You’ve just witnessed how pseudoscientists link synonymous mutations to evolution, while serious scientists link food energy-dependent fixation of amino acid substitutions to light-activated ecological adaptations in species from microbes to humans.

Apparently, many researchers do not understand the difference between a mutation caused by the virus-driven degradation of messenger RNA and the fixation of an energy-dependent amino acid substitution that biophysically constrains viral latency in species from microbes to humans.

For an example of those who do understand the difference: North and South Korea team up to tackle TB and malaria (2018)

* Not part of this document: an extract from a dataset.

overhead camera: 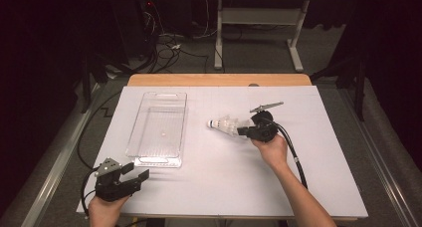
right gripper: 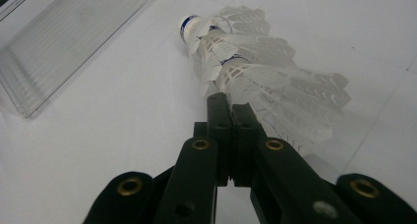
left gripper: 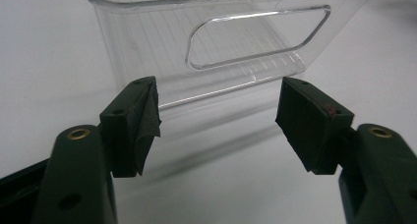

…if border restrictions are lifted, the viral infections, such as influenza, that are more common in South Korea will start to hit especially hard in North Korea, where immunity is low and suppressed by malnutrition…

Seeking the foundations of cognition in bacteria: From Schrödinger’s negative entropy to latent information (2006)

…it is widely accepted that there is no need for some unknown laws of physics to explain cellular ontogenetic development. We take a different view and in Schrödinger’s foot steps suggest that yet unknown physics principles of self-organization in open systems are missing for understanding how to assemble the cell’s component into an information-based functioning “machine”.